◆ ASSIGNMENT ◆
List each line of the data that holds the word "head".

◆ ◆ ◆ ◆ ◆ ◆ ◆

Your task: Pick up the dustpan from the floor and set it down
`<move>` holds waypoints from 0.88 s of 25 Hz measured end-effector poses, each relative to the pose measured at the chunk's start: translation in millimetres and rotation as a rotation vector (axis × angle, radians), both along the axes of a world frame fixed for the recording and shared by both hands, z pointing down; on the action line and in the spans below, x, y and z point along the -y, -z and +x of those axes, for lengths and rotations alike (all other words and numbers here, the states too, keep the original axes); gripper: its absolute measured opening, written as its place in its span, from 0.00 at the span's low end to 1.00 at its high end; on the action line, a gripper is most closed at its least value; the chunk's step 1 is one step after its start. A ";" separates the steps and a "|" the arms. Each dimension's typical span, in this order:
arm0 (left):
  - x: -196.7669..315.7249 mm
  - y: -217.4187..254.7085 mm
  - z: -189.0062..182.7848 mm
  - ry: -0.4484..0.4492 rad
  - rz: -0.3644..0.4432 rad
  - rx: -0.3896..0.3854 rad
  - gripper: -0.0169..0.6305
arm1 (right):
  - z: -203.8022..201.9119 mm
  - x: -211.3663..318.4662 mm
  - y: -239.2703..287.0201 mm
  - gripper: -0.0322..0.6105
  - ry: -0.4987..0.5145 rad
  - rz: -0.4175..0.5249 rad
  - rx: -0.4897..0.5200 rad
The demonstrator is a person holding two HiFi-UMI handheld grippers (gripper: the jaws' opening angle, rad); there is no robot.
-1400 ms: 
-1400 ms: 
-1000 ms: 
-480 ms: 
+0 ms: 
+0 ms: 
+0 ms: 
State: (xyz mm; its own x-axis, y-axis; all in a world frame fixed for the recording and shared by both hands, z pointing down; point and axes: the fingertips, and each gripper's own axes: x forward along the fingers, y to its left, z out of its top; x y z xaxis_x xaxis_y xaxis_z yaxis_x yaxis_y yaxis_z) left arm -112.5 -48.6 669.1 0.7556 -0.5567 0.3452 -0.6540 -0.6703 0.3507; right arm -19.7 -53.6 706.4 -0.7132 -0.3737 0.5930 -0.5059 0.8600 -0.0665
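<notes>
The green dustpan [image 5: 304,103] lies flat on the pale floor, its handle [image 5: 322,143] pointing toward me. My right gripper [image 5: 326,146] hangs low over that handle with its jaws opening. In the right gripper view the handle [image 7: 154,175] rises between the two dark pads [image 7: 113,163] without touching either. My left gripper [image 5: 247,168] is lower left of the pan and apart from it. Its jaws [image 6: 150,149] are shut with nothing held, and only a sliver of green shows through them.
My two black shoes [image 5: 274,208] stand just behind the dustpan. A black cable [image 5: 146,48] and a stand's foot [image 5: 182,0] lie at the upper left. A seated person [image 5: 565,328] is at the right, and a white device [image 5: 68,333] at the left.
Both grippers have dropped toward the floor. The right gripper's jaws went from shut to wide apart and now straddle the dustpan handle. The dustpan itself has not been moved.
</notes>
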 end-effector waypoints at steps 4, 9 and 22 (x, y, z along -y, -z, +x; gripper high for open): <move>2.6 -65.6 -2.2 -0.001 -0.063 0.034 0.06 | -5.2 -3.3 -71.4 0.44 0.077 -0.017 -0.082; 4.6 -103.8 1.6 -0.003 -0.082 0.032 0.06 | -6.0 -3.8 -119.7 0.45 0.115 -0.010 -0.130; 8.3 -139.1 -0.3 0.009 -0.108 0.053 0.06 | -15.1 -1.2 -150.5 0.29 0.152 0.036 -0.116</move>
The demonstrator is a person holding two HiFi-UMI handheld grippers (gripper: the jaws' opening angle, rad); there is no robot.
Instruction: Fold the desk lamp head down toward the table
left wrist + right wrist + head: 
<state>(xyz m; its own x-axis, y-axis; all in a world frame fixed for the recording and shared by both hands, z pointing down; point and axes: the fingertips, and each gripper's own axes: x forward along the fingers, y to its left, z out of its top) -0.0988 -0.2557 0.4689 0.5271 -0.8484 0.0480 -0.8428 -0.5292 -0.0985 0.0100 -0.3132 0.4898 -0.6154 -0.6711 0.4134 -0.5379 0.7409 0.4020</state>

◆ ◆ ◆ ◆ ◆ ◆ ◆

◆ SOLUTION TO THIS EXERCISE ◆
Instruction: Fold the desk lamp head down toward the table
left wrist + right wrist + head: 

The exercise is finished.